= Beginning of Section =
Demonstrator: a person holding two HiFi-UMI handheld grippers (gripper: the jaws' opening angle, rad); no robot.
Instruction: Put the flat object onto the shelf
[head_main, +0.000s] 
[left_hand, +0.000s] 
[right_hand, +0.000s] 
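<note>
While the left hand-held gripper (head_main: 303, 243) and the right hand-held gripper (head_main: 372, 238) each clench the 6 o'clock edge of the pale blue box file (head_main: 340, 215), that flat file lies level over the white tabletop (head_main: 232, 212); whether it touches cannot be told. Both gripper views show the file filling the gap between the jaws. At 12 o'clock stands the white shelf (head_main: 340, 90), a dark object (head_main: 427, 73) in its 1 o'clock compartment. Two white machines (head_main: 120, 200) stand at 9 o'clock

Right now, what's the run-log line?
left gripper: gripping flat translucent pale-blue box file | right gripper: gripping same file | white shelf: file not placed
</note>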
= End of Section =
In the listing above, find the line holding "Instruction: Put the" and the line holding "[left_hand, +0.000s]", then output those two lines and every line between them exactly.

■ Answer box ■
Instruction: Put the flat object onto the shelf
[head_main, +0.000s] 
[left_hand, +0.000s] 

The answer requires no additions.